### DIRECTIONS FOR THIS TASK
The response must be made up of the lines in the entries below that contain "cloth".

### LISTED ENTRIES
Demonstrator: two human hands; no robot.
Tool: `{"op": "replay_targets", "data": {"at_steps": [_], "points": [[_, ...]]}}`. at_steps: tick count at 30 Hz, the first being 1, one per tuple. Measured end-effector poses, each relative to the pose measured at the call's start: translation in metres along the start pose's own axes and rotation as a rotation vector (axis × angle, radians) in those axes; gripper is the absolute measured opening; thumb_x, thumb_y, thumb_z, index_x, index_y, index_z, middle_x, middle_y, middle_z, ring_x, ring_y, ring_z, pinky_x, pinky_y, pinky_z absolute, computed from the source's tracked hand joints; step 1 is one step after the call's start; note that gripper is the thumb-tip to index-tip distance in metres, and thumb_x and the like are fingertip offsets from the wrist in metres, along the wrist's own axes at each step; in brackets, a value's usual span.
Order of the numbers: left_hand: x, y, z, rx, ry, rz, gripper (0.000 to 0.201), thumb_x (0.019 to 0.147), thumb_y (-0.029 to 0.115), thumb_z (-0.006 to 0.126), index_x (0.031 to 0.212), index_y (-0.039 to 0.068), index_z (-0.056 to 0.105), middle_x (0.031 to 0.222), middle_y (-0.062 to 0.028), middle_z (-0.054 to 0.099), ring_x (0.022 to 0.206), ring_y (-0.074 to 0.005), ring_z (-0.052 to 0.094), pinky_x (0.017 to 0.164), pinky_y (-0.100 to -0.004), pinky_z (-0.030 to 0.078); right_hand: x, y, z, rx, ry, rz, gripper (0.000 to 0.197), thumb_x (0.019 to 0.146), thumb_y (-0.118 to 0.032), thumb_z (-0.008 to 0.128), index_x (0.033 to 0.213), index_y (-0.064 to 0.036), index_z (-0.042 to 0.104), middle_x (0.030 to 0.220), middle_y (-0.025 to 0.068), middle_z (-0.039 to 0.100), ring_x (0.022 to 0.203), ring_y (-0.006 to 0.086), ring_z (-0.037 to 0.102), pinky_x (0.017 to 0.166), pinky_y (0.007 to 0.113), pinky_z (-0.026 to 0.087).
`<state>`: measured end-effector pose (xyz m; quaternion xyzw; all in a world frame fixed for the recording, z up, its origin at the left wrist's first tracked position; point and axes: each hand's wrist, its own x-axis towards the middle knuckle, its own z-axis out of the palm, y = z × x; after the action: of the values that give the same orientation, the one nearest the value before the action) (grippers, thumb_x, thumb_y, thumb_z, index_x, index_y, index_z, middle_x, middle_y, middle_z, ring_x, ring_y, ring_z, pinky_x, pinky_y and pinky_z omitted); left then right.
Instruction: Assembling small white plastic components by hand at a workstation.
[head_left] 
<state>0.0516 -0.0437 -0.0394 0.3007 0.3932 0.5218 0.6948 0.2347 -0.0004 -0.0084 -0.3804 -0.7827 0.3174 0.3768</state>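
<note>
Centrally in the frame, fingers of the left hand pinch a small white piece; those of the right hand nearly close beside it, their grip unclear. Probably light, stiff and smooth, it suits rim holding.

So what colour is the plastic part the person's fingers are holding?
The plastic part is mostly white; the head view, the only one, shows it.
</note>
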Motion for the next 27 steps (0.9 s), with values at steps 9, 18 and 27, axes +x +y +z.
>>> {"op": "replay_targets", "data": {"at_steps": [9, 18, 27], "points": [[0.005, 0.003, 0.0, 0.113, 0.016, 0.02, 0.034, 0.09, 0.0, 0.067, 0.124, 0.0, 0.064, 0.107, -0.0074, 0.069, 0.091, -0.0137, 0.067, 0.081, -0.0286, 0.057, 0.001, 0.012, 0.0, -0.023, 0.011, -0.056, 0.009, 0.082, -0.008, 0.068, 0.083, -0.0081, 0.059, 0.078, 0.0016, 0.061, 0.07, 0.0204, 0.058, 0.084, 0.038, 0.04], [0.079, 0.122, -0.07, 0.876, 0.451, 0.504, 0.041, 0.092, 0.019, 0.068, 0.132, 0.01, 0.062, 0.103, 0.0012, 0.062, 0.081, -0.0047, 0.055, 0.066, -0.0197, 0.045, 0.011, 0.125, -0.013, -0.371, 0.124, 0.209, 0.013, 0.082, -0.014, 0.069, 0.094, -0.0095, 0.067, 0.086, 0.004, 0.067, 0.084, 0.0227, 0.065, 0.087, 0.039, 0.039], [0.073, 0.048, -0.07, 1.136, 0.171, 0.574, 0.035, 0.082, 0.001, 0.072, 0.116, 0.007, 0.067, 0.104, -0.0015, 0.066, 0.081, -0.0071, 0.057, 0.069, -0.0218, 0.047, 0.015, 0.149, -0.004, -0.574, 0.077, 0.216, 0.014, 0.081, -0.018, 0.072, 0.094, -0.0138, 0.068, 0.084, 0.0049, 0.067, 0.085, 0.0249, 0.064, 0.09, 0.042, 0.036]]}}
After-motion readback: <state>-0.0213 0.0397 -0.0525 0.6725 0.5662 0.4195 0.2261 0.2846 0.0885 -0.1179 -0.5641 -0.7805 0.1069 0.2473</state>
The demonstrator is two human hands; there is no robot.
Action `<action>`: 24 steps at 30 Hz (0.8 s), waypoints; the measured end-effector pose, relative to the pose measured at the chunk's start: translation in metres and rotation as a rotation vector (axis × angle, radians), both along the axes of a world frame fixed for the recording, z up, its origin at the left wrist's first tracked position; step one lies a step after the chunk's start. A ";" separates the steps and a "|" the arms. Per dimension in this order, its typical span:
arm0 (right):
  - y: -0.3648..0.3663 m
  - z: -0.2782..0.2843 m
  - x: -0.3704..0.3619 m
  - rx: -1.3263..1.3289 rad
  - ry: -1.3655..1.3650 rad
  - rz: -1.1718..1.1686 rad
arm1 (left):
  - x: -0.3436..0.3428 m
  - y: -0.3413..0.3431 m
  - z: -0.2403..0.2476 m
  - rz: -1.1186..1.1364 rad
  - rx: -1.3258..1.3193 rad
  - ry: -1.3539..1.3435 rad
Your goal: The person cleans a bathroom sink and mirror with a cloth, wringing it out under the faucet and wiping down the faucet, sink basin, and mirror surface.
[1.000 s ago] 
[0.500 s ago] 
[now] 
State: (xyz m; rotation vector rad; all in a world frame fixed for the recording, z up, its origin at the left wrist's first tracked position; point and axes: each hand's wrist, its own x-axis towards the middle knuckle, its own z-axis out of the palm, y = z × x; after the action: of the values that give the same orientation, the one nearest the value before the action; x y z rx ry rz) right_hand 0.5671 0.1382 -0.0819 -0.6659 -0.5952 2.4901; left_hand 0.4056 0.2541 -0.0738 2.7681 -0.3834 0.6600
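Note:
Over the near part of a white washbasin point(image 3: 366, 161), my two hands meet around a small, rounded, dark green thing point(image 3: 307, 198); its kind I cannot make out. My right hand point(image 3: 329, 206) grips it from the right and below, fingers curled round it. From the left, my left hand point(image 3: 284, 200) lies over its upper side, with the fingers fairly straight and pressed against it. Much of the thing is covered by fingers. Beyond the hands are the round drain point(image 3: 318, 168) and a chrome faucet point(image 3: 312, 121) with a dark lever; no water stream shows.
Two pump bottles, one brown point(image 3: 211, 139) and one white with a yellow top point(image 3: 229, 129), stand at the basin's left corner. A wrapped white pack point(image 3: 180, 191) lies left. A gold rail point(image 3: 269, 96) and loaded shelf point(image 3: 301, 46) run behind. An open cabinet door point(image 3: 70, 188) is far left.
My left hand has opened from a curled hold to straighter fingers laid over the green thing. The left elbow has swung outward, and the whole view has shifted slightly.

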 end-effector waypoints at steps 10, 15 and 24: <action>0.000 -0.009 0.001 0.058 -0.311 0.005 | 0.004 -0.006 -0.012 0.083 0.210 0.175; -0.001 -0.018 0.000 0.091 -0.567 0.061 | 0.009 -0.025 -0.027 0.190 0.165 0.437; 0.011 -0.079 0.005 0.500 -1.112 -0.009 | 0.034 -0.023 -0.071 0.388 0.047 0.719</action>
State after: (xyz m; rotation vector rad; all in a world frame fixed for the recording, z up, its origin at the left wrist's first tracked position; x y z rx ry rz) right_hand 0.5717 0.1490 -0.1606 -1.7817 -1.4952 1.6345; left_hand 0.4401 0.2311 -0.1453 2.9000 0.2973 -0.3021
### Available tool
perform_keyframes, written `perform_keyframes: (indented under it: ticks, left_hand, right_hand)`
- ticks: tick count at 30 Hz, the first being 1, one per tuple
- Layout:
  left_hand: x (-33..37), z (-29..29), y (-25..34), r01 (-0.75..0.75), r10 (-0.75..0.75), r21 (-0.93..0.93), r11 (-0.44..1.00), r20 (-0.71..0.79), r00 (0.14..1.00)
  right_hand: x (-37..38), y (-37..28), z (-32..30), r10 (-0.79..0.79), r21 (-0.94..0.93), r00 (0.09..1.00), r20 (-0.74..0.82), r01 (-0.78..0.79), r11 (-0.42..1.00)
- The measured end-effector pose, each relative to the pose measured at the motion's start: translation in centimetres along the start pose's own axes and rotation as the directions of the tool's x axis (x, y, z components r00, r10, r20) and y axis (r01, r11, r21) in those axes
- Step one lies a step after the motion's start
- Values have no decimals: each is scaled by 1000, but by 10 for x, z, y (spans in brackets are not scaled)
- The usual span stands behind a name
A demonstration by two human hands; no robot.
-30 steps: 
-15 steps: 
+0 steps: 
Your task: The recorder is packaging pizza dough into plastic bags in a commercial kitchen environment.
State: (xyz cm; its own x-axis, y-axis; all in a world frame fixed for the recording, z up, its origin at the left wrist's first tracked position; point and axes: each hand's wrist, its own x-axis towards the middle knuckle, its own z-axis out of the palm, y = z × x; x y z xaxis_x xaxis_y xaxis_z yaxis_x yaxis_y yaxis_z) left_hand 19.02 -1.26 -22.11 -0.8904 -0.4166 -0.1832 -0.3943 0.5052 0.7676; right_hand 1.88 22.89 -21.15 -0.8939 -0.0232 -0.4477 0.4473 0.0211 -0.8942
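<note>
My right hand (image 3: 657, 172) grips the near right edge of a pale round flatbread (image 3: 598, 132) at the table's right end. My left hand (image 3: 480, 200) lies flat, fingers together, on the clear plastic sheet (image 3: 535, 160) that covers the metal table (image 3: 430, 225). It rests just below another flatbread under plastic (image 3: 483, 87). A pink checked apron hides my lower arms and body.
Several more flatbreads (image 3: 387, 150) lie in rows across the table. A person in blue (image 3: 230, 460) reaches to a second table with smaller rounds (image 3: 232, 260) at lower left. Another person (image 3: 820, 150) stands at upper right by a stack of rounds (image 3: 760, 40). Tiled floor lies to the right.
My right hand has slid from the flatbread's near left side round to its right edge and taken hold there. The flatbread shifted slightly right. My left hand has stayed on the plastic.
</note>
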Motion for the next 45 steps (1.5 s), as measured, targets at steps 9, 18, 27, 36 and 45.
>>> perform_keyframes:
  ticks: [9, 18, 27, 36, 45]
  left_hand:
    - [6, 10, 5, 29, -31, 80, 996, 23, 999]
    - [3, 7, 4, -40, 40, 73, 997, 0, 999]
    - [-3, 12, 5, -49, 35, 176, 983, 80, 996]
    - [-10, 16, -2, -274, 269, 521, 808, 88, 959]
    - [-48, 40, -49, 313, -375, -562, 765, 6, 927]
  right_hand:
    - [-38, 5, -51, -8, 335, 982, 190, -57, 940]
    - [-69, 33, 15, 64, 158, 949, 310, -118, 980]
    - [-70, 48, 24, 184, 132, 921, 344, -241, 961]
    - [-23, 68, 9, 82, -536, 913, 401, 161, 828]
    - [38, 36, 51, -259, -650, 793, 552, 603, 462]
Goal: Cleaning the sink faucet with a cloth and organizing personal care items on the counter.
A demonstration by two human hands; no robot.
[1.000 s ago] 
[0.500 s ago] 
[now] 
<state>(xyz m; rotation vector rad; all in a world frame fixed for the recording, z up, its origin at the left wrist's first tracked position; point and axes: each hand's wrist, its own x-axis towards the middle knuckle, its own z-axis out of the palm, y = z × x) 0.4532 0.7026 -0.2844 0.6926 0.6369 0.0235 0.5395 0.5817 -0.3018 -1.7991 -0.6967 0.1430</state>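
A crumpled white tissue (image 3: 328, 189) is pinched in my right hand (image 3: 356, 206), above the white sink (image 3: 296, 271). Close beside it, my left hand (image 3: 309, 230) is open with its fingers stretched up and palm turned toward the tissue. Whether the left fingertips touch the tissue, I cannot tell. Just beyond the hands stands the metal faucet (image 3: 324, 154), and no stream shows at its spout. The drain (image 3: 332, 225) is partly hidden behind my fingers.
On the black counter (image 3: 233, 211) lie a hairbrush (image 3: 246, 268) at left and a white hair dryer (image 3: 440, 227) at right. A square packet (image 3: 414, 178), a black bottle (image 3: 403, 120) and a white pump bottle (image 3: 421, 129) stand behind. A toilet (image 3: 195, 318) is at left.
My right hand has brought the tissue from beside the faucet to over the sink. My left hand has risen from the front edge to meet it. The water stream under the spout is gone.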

### EXERCISE SOLUTION
Your goal: The person cleans a bathroom sink and mirror with a cloth, wringing it out under the faucet and wiping down the faucet, sink basin, and mirror surface.
Goal: Cleaning the sink faucet with a cloth and organizing personal care items on the counter.

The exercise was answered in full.